ACTION ITEM:
Write out the data below in full, unchanged, minus the images.

─── PROVIDED MATERIAL

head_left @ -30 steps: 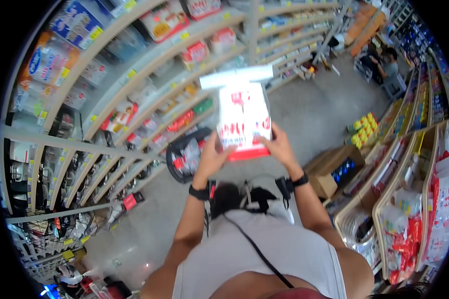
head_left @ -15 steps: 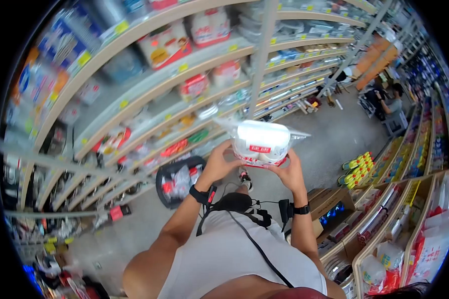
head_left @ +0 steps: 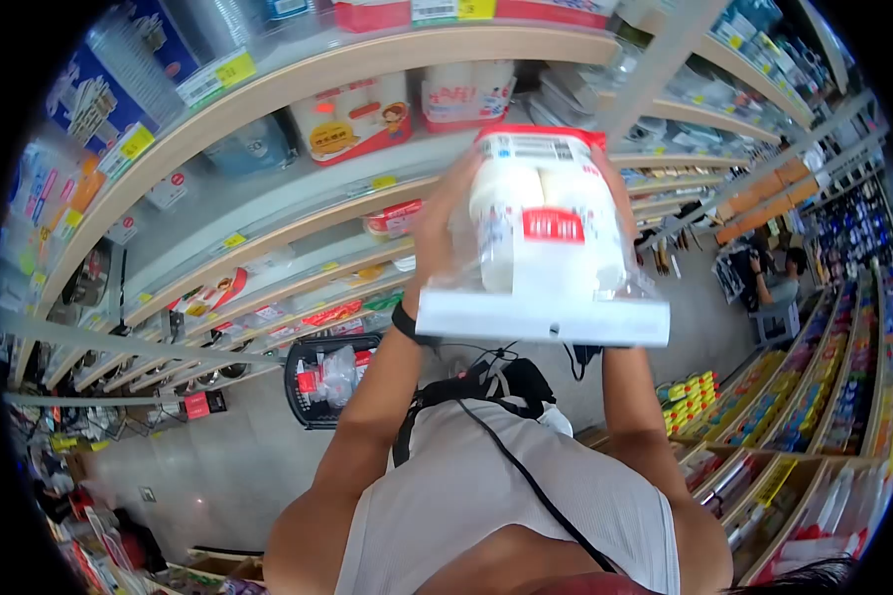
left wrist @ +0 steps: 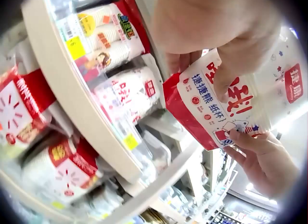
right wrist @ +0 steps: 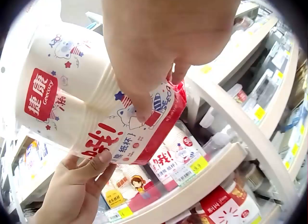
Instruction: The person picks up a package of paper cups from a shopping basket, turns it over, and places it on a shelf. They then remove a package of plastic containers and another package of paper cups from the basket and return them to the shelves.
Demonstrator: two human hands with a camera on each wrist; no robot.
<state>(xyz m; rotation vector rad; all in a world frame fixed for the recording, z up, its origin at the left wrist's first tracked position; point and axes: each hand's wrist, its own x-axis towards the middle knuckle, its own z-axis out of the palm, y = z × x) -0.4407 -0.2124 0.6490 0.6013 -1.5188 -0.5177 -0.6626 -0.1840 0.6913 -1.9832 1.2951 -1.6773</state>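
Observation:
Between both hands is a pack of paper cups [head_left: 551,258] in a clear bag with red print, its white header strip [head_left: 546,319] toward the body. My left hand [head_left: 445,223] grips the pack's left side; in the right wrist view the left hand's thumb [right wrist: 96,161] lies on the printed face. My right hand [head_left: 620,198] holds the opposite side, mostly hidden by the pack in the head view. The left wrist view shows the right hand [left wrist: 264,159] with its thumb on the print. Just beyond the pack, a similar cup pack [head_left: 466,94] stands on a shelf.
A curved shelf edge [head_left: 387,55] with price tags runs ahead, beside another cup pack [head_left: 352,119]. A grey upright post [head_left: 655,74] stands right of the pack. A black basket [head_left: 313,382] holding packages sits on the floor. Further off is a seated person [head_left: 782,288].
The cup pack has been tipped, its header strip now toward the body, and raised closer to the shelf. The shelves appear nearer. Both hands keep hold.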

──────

WRITTEN SOLUTION:
head_left @ -30 steps: 
head_left @ -15 steps: 
head_left @ +0 steps: 
left wrist @ +0 steps: 
right wrist @ +0 steps: 
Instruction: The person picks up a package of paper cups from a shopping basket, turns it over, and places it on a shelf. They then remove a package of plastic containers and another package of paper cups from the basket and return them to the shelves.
Demonstrator: two human hands with a camera on each wrist; no robot.
<state>(xyz m; rotation vector rad; all in a world frame fixed for the recording, z up, its origin at the left wrist's first tracked position; point and axes: each hand's wrist, its own x-axis towards the middle knuckle, its own z-axis out of the palm, y = z × x) -0.4407 -0.2124 0.6490 0.6013 -1.5188 -0.5177 -0.6626 -0.1840 0.6913 -1.9832 1.2951 -1.6773</state>
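Observation:
Between both hands is a pack of paper cups [head_left: 551,258] in a clear bag with red print, its white header strip [head_left: 546,319] toward the body. My left hand [head_left: 445,223] grips the pack's left side; in the right wrist view the left hand's thumb [right wrist: 96,161] lies on the printed face. My right hand [head_left: 620,198] holds the opposite side, mostly hidden by the pack in the head view. The left wrist view shows the right hand [left wrist: 264,159] with its thumb on the print. Just beyond the pack, a similar cup pack [head_left: 466,94] stands on a shelf.
A curved shelf edge [head_left: 387,55] with price tags runs ahead, beside another cup pack [head_left: 352,119]. A grey upright post [head_left: 655,74] stands right of the pack. A black basket [head_left: 313,382] holding packages sits on the floor. Further off is a seated person [head_left: 782,288].
The cup pack has been tipped, its header strip now toward the body, and raised closer to the shelf. The shelves appear nearer. Both hands keep hold.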

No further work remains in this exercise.